> **TASK OBJECTIVE**
Please give the data again in full, exactly as it reads.

──────── DATA PROVIDED

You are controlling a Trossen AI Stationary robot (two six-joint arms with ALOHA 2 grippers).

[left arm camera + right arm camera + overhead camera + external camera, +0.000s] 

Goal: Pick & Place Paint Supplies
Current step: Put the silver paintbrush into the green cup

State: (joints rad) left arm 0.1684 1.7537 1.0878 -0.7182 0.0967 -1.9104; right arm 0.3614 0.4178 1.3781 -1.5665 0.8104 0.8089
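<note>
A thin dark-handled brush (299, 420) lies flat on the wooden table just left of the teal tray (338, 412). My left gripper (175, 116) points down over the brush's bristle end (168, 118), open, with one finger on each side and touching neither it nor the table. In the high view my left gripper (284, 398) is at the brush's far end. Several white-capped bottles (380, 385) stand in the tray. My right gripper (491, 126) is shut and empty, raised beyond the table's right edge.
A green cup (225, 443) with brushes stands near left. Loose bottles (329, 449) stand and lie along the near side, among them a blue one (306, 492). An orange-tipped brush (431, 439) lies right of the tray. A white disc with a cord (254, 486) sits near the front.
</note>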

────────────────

> **ANSWER BOX**
You are controlling a Trossen AI Stationary robot (two six-joint arms with ALOHA 2 grippers).

[left arm camera + right arm camera + overhead camera + external camera, +0.000s] 

Goal: Pick & Place Paint Supplies
Current step: Put the silver paintbrush into the green cup

State: (joints rad) left arm 0.1684 1.7537 1.0878 -0.7182 0.0967 -1.9104; right arm 0.3614 0.4178 1.3781 -1.5665 0.8104 0.8089
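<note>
A thin dark-handled brush (299, 420) lies flat on the wooden table just left of the teal tray (338, 412). My left gripper (175, 116) points down over the brush's bristle end (168, 118), open, with one finger on each side and touching neither it nor the table. In the high view my left gripper (284, 398) is at the brush's far end. Several white-capped bottles (380, 385) stand in the tray. My right gripper (491, 126) is shut and empty, raised beyond the table's right edge.
A green cup (225, 443) with brushes stands near left. Loose bottles (329, 449) stand and lie along the near side, among them a blue one (306, 492). An orange-tipped brush (431, 439) lies right of the tray. A white disc with a cord (254, 486) sits near the front.
</note>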

That completes the output.